富士山の静岡側ルート、登山者から4000円徴収へ 山梨側と足並みそろう

富士山の静岡県側登山道、富士宮ルートを登る登山客=2024年7月、静岡県富士宮市

今年の夏山シーズンから、富士山の静岡県側3ルートで登山者から4000円の入山料を徴収し、午後2時~翌午前3時の入山を規制することを盛り込んだ2つの条例が17日、県議会で可決、成立した。富士山に夜通し登る「弾丸登山」などの危険な行為防止や環境保全が目的で、施行日は5月9日。

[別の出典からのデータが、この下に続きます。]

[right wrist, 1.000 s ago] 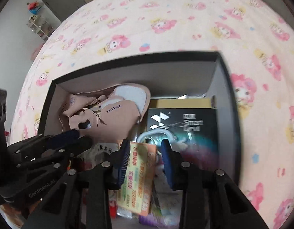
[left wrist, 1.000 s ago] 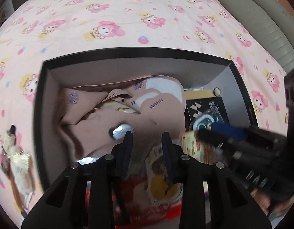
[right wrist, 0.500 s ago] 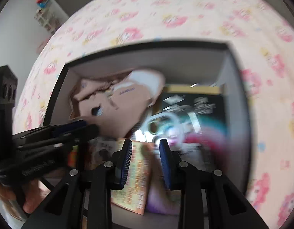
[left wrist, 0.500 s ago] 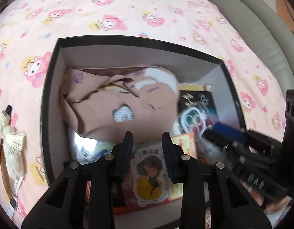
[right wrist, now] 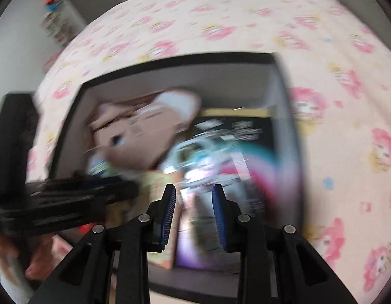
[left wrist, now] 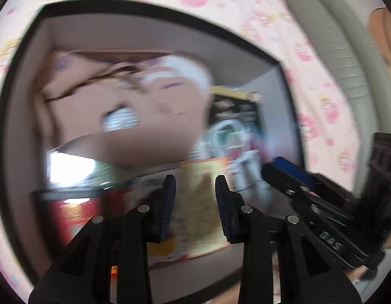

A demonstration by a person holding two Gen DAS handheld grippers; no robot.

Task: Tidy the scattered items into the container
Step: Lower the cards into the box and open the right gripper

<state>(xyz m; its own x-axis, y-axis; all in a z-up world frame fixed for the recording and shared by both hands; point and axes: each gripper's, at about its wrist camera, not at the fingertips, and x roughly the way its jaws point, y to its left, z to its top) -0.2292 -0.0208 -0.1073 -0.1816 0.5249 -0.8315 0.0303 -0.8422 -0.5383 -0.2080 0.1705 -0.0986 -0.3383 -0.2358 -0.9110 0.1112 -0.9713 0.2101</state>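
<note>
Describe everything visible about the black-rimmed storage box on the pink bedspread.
The black-rimmed storage box is rectangular and open-topped, with grey inner walls that look like stiff fabric or board. It sits upright on the pink cartoon-print bedspread. Inside, a crumpled tan fabric piece fills the left side, a flat black printed carton lies at the right, and an orange-yellow packet lies near the front. Motion blur hides finer detail. Both grippers hover over its near edge; neither visibly touches it.

Left gripper jaws apart, empty, over black-rimmed box of blurred items; right gripper alongside.
</note>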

山梨県でも今月4日、吉田ルートの通行料を現行の2000円から4000円に引き上げる改正条例が県議会で可決、成立しており、両県で足並みがそろう形となる。

午後2時以降の入山は、山小屋の宿泊予約をした人に限定。ルールやマナーに関する事前学習も条件付ける。県内の富士宮口と須走口の5合目、御殿場口の新5合目付近に係員を配置。入山料支払いや事前学習を済ませたことを示す「入山証」を確認する。集めた入山料は人件費や安全対策に充てる。

入山人数は制限せず、任意で徴収していた「保全協力金」(基本千円)は廃止する。